14. Mr. Dhakephalkar further submits that the word "manufacture" as per the dictionary meaning adopted by the Apex Court implies a change, but a mere change in the material is not manufacture, it must be such a transformation that a new and different article must emerge having a distinctive name, character or use. He relied upon the judgment of the Apex Court in the case of Islands v. Anant Ramchandra, AIR 1982 SC 127.

15. Mr. Dhakephalkar further submits that in order to prove any activity as manufacturing activity one has to prove that certain commodity was produced and the process of production was involved either labour or machinery and that the end product which comes into existence after the manufacturing process is complete, should have a different name and should be put to a different use. In other words, the commodity should be so transformed as to lose its original character.

16. Mr. Dhakephalkar further submits that in the present case it is an admitted position that the suit plot of land was being used as Petrol Pump and no manufacturing process was carried on at the suit plot of land. Merely selling petroleum products and pumping of petrol from storage tank by itself does not change the character of the petrol after it is filled in the vehicles; as such there was no manufacturing activity or process carried on at the suit plot of land.

17. Mr. Dhakephalkar, turning to the oral evidence of the witness of the petitioner-company recorded before the trial Court, submits that the said witness has, categorically, admitted that no manufacturing activities were carried on at the suit plot of land. He, thus, submits that the defendants themselves have failed to make out case sought to be pleaded by them in defence. He» therefore, submits that the petition is devoid of any substance and the same is liable to be dismissed with costs.

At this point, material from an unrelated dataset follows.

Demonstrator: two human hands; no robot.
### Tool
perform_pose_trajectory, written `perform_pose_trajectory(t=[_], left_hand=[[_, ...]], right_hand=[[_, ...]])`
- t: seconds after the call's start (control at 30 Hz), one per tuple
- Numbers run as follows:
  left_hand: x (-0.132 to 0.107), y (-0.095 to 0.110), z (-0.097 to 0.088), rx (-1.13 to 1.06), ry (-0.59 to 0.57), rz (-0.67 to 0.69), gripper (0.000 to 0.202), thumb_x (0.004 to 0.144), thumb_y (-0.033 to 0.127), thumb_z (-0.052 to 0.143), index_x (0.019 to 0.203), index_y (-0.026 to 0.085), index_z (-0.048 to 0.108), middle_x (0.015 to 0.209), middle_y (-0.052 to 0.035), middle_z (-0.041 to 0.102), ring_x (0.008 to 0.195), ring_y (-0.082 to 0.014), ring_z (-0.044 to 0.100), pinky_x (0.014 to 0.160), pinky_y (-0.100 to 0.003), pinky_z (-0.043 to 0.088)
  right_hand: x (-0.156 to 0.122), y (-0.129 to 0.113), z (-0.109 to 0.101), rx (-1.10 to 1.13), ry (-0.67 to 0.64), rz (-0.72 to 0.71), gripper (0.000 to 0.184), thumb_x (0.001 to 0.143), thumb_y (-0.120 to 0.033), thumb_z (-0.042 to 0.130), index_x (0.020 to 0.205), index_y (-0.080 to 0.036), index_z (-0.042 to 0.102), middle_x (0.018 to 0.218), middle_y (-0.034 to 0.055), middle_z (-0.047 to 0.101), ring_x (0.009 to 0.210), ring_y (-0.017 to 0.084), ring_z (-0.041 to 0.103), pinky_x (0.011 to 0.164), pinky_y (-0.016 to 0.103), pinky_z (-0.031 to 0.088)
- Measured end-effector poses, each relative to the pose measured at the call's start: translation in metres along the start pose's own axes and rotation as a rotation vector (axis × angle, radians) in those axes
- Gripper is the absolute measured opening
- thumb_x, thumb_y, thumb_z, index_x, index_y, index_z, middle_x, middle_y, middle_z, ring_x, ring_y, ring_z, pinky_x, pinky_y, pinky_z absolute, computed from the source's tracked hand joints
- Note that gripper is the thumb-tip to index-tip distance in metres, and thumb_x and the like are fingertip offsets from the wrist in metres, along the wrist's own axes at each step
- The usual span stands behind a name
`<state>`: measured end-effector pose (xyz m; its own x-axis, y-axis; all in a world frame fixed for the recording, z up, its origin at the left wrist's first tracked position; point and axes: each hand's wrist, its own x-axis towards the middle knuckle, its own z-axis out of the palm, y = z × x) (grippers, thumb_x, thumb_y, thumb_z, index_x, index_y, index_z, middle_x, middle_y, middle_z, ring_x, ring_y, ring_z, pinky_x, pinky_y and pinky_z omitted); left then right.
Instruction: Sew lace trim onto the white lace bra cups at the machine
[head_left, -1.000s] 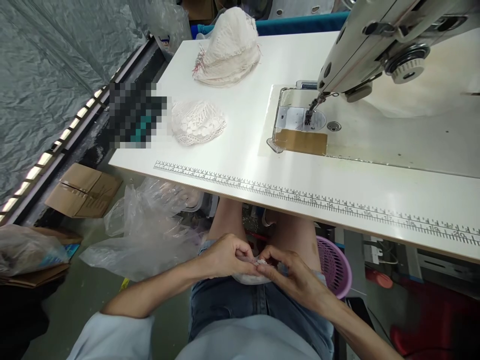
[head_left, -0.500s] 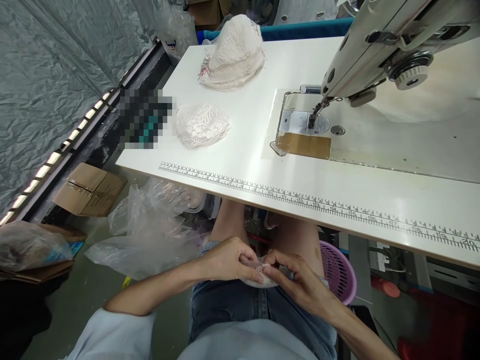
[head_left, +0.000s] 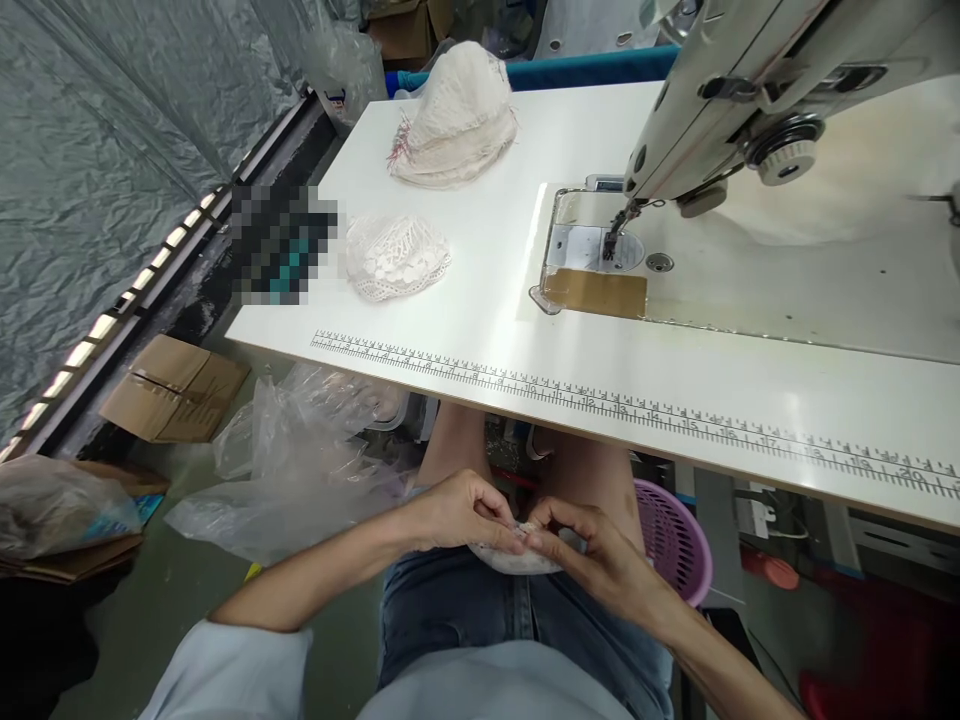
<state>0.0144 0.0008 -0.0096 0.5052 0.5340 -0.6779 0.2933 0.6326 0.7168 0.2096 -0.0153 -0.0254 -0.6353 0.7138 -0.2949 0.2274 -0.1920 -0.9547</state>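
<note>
My left hand [head_left: 457, 512] and my right hand [head_left: 592, 555] meet over my lap, below the table's front edge. Both pinch a small white lace piece [head_left: 517, 556] that rests on my denim shorts; most of it is hidden by the fingers. On the white table [head_left: 480, 320] lie a flat white lace piece [head_left: 396, 257] and, farther back, a stack of cream lace pieces [head_left: 456, 120]. The sewing machine [head_left: 750, 90] stands at the right, its needle [head_left: 611, 238] over the plate.
A printed ruler [head_left: 615, 408] runs along the table's front edge. A clear plastic bag [head_left: 292, 470] and a cardboard box [head_left: 174, 388] lie on the floor at the left. A purple basket [head_left: 667, 535] sits under the table by my right knee.
My hands have stayed together on the lace piece in my lap, the fingers shifting slightly. The view has drifted a little.
</note>
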Motion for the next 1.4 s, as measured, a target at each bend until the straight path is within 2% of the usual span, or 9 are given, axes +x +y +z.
perform_pose_trajectory(t=[0.2, 0.37, 0.6, 0.8, 0.97, 1.07, 1.17, 1.27, 1.4], left_hand=[[0.003, 0.005, 0.006, -0.005, -0.036, 0.003, 0.040, 0.056, 0.045, 0.077, 0.062, 0.010, 0.061, 0.052, 0.0048, 0.049, 0.050, -0.0051, 0.038, 0.048, -0.018, 0.028], [0.007, 0.005, 0.012, -0.049, -0.016, -0.053, 0.050, 0.055, 0.043, 0.079, 0.089, 0.010, 0.063, 0.052, 0.0062, 0.051, 0.047, -0.0048, 0.039, 0.047, -0.018, 0.027], [0.014, 0.013, 0.018, -0.019, 0.027, -0.013, 0.040, 0.056, 0.045, 0.077, 0.073, 0.008, 0.071, 0.052, 0.0022, 0.055, 0.047, -0.0050, 0.038, 0.047, -0.019, 0.025], [0.017, 0.024, 0.018, -0.049, 0.013, -0.124, 0.041, 0.049, 0.044, 0.080, 0.072, 0.010, 0.073, 0.053, 0.0016, 0.056, 0.049, -0.0063, 0.041, 0.049, -0.020, 0.027], [0.018, 0.021, 0.022, -0.030, -0.029, -0.068, 0.037, 0.049, 0.042, 0.081, 0.062, 0.010, 0.069, 0.054, 0.0006, 0.057, 0.052, -0.0083, 0.045, 0.052, -0.021, 0.031], [0.023, 0.016, 0.025, 0.047, 0.007, -0.038, 0.040, 0.049, 0.046, 0.081, 0.057, 0.010, 0.063, 0.050, 0.0027, 0.052, 0.051, -0.0072, 0.041, 0.051, -0.021, 0.027], [0.041, 0.013, 0.019, 0.144, -0.088, -0.004, 0.048, 0.053, 0.055, 0.077, 0.055, 0.011, 0.056, 0.045, 0.0061, 0.038, 0.048, -0.0047, 0.029, 0.049, -0.021, 0.018], [0.060, 0.012, 0.015, 0.233, -0.190, 0.020, 0.058, 0.048, 0.065, 0.073, 0.054, 0.013, 0.050, 0.046, 0.0059, 0.036, 0.047, -0.0045, 0.028, 0.048, -0.023, 0.016], [0.073, 0.004, 0.014, 0.222, -0.200, -0.031, 0.065, 0.039, 0.073, 0.071, 0.053, 0.015, 0.044, 0.043, 0.0080, 0.032, 0.043, -0.0030, 0.024, 0.046, -0.023, 0.014]], right_hand=[[-0.007, -0.003, -0.005, -0.133, 0.070, -0.059, 0.030, 0.092, -0.040, 0.043, 0.073, -0.018, 0.050, 0.064, -0.0028, 0.046, 0.057, 0.010, 0.041, 0.049, 0.021, 0.029], [-0.010, -0.005, -0.008, -0.171, 0.114, -0.089, 0.033, 0.092, -0.041, 0.042, 0.071, -0.018, 0.052, 0.061, -0.0028, 0.047, 0.055, 0.010, 0.042, 0.048, 0.021, 0.029], [-0.018, 0.000, -0.014, -0.179, 0.198, -0.072, 0.027, 0.091, -0.042, 0.044, 0.078, -0.019, 0.051, 0.068, -0.0014, 0.053, 0.059, 0.011, 0.046, 0.051, 0.021, 0.032], [-0.025, 0.002, -0.023, -0.142, 0.114, -0.025, 0.032, 0.088, -0.046, 0.048, 0.072, -0.019, 0.051, 0.065, -0.0023, 0.050, 0.058, 0.011, 0.044, 0.050, 0.020, 0.032], [-0.026, 0.001, -0.025, -0.025, 0.120, -0.074, 0.038, 0.087, -0.050, 0.048, 0.069, -0.017, 0.056, 0.061, -0.0021, 0.051, 0.058, 0.011, 0.046, 0.051, 0.020, 0.034], [-0.031, 0.000, -0.023, 0.037, 0.106, -0.078, 0.041, 0.082, -0.053, 0.052, 0.068, -0.015, 0.058, 0.058, -0.0035, 0.049, 0.054, 0.009, 0.043, 0.047, 0.018, 0.032], [-0.039, -0.008, -0.037, -0.055, 0.126, -0.132, 0.032, 0.084, -0.043, 0.052, 0.071, -0.015, 0.058, 0.058, -0.0041, 0.049, 0.051, 0.008, 0.043, 0.047, 0.017, 0.034], [-0.067, -0.030, -0.070, -0.405, 0.287, -0.205, 0.019, 0.088, -0.027, 0.047, 0.079, -0.018, 0.060, 0.070, -0.0010, 0.059, 0.065, 0.011, 0.055, 0.063, 0.021, 0.042], [-0.123, -0.043, -0.149, -0.729, 0.836, -0.062, 0.021, 0.091, -0.036, 0.041, 0.091, -0.023, 0.057, 0.088, 0.0053, 0.065, 0.082, 0.019, 0.060, 0.074, 0.030, 0.046]])
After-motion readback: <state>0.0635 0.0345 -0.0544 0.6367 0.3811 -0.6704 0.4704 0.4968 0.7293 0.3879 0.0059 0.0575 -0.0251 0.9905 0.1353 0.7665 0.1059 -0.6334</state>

18. In rejoinder, Mr. Walawalkar, by way of last attempt tried to make out a case that the initial period of tenancy was of 10 years. Thereafter, it was renewed for another block period of 10 years and, thereafter, the defendants were the tenant by holding over; as such subsequent tenancy of the defendants was yearly tenancy, irrespective of the fact that no manufacturing activities were carried on at the suit plot of land; as such the suit is liable to be dismissed with costs.

Consideration:

19. Having heard rival parties, before embarking upon the rival contentions, it is necessary to remove one misconception that the lower appellate Court while summarising findings on issues has recorded gist of the finding against first issue that the lease was for manufacturing purposes. The summary of findings recorded by the lower appellate Court against the first issue has created some misconception in the mind of learned counsel for the petitioners/ defendants. If the judgment of the lower appellate Court is perused in its proper perspective, it has recorded its finding in the following words:

" ... It is well settled that if the lease is for manufacturing purpose, it must be lease which at its inception is for that purpose by an agreement of the parties and both the parties must know that the lease is for manufacturing purpose at the time of grant. If that be so, the nature of subsequent user by the tenant without agreement of the lease will not convert it into one for manufacturing purpose. In the present case in hand though appellants have come with a case that the lease was for manufacturing purpose and the notice for termination of the tenancy is required of six months, the appellants did not take care to examine original predecessor-in-title of the respondent with whom their predecessor-in-title entered into an agreement in the year, 1955. In our opinion if the appellants would have examined the predecessor-in-title of the respondent in that event some light would have been thrown upon their bonafide to show that the lease was for manufacturing purpose as well as it was yearly lease and as alleged by them. However, for reasons best known to them, they have not given any satisfactory explanation to it. Apart from this the appellants did not produce any documentary evidence on record such as registered instrument (lease deed) to show that the lease was for manufacturing purpose only and it is yearly lease and not monthly lease. Apart from this, D.W. at page 8 of the notes of evidence in cross examination has given admissions that no manufacturing activities are going in the suit premises. He has also admitted at same page of the notes of evidence that no licence for manufacturing purpose was obtained by the appellants. Thus, though the lease was for manufacturing purpose in our opinion the notice of 15 days is required for the termination of tenancy as contemplated under second part of Section 106 of the T.P.Act, since lease between the parties was monthly lease. ...Therefore, even though the lease may be for manufacturing purpose, since the lease was not from year to year, six months notice was not required."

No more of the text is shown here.